Изменить размер шрифта - +

Волнения прокатились почти по всем великорусским губерниям. Во многих случаях новых свободных граждан во имя порядка выпороли розгами. Кое-где пришлось прибегнуть к силе оружия.

В селе Бездна Казанской губернии произошла целая крестьянская революция.

Крестьянин-книжник Антон Петров стал рассказывать односельчанам, что царскую грамоту злые начальники толкуют неверно. Мало того, что крестьян отпустили еще два года назад, да скрывали, так батюшка-государь еще и отдал им всю пахотную землю, барам же жалует только «песок да камыш».

Послушать хорошую весть приходили крестьяне со всей округи. Собралось несколько тысяч человек. На сходе решили барщину отменить, барский хлеб забрать себе и, раз уж теперь свобода, жить дальше своей волей.

Когда движение охватило несколько волостей, обеспокоенные власти прислали солдат. Крестьяне расходиться отказались. Пришлось по ним стрелять. Число жертв оценивают по-разному, но в любом случае счет шел на сотни. Петрова публично расстреляли, многих подвергли порке и отправили в ссылку.

Антон Петров открывает односельчанам правду. И. Сакуров

 

Так или иначе, пускай с трудностями и издержками, великая перемена свершилась. Россия наконец перестала быть «страной рабов, страной господ».

Правительству было ясно, что по-новому устроенное общество нуждается в новых правилах общежития. Вслед за первой, главной реформой, должны последовать другие, столь же важные и неотложные, касающиеся всех сфер жизни.

 

Реформа правосудия

 

Российское государство еще со времен Алексея Тишайшего все время пыталось навести порядок в юридической практике, чтоб «суд и расправа была во всех делах всем равна» и чтоб дела не застревали в неповоротливой, коррумпированной судебной машине на годы, а то и на десятилетия. Все усилия, даже самые титанические, желаемого эффекта не давали, да и не могли дать.
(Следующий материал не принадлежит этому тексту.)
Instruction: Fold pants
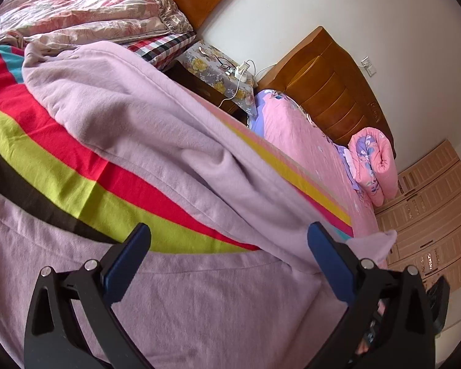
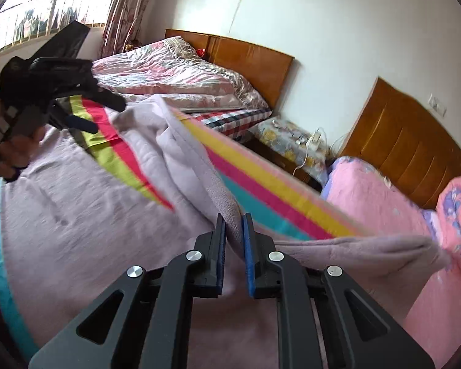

Нормально работающее правосудие, во-первых, является полноценной ветвью власти, а во-вторых, законы должны быть обязательны для всех, в том числе и для первых лиц государства. В системе, где никакой закон в принципе не мог стоять выше воли императора, а на местном уровне — выше воли его представителя, суд всегда оставался послушной прислугой при административной «вертикали». Уже в середине девятнадцатого века главный страж государственного порядка Бенкендорф произнес свою знаменитую максиму: «Законы пишутся для подчиненных, а не для начальства». Какое уж тут правосудие?

В юриспруденции не делалось различия между законодательными актами и царскими указами — вторые даже исполнялись неукоснительней, что являлось прямым наследием «ордынского» взгляда на устройство права.

Российский суд был несамостоятелен, закрыт от общества и несостязателен — подсудимому даже не полагался адвокат. Часто вердикт выносился вообще в отсутствие обвиняемого. Неудивительно, что в этом затхлом мире процветали взяточничество, волокита и прямой произвол. Кроме того, как всегда бывает при режимах диктаторского типа, судебные решения отличались чрезвычайной жестокостью. Человека могли приговорить к телесным истязаниям: порке плетью, кнутом, шпицрутенами, что часто заканчивалось мучительной смертью. На лицах каторжников выжигали клейма.

Управленцы новой генерации, пришедшие во власть, горели желанием превратить всё это кривосудие в настоящее правосудие. Того же хотел и новый император.

Однако инициатива этого большого дела, как ни удивительно, исходила от человека во всех смыслах старого — и по возрасту, и по правительственному стажу: от графа Дмитрия Николаевича Блудова.

Этот высококвалифицированный правовед, много лет возглавлявший Второе (юридическое) отделение императорской канцелярии, при Николае постоянно пытался как-то исправить инвалидную судебную систему: составлял проекты, подавал записки, но царь, заклятый противник кардинальных реформ, всё надеялся обойтись мелким косметическим ремонтом.